Section4.4Systems of Two Linear Equations Chapter Review

Solving a System by Graphing.

A system of two linear equations in two variables (or “system” for short) is a collection of two linear equations, each using the same two variables. A system is often presented like:

\begin{equation*}
\left\{
\begin{alignedat}{4}
Ax \amp {}+{} \amp By \amp {}={} \amp C \\
Dx \amp {}+{} \amp Ey \amp {}={} \amp F
\end{alignedat}
\right.
\end{equation*}

but the two equations do not need to be in standard form like the two equations above.

Systems of two linear equations in two variables arise in applications where, of course, there are two unknown quantities. But also there is some background information that lets you logically put together two ways that the variables must relate to each other. See Example 4.1.4 and Checkpoint 4.1.14 for some examples.

A solution to a system is an ordered pair of numbers that can be substituted in to the two equations for the two variables, and make both equations true (not just one or the other). It turns out that a system of two linear equations in two variables will always have either exactly one solution, no solutions at all, or infinitely many solutions that all lie along one straight line.

One method to find the solution(s) to a system is to graph the two lines. Most of the time, the lines cross sat one point, and this one point \((x_1,y_1)\) is the only solution to the system. If you graph precisely and accurately, then you can discern the coordinates of this crossing point and you know the solution to the system.

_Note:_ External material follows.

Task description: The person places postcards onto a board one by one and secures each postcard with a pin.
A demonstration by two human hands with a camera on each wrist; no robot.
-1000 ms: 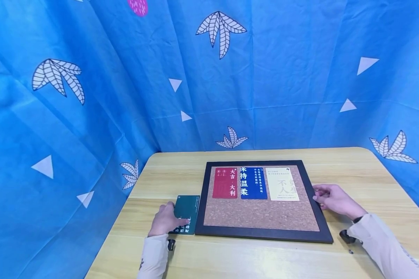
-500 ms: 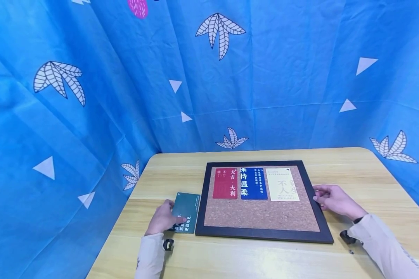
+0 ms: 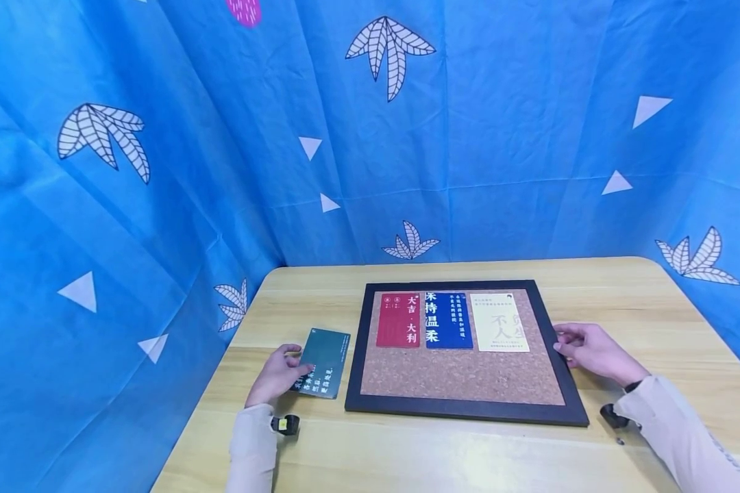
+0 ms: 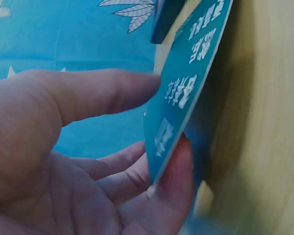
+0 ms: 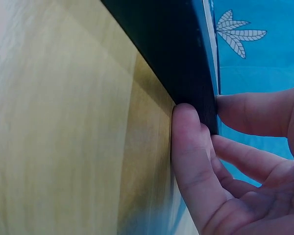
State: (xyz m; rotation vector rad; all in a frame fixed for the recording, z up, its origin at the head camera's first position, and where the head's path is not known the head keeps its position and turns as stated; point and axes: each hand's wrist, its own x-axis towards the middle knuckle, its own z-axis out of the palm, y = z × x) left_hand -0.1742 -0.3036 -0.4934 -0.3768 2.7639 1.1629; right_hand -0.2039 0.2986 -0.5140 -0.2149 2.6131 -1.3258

Graphing might reveal that the two lines are parallel and never cross. Then you have an inconsistent system, and there is no solution. Or you might find that the “two” lines are actually the same line. This means you have a dependent system and there are infinitely many solutions (which are all the points along that common line).

Checkpoint4.4.1.

The graph of two lines represents a system of two linear equations. Use the graph to identify the solution to the system.

Checkpoint4.4.2.

Solve the given system of linear equations graphically.

\(\left\{
\begin{alignedat}{3}
y \amp= {{\frac{1}{10}}\mathopen{}\left(x-5\right)}\\
y \amp= {{\frac{5}{9}}\mathopen{}\left(x-4\right)+4}
\end{alignedat}
\right.\)

Explanation.

If we graph these lines, we find they cross.

So the only solution is \((-5,-1)\text{.}\)

Checkpoint4.4.3.

Solve the given system of linear equations graphically.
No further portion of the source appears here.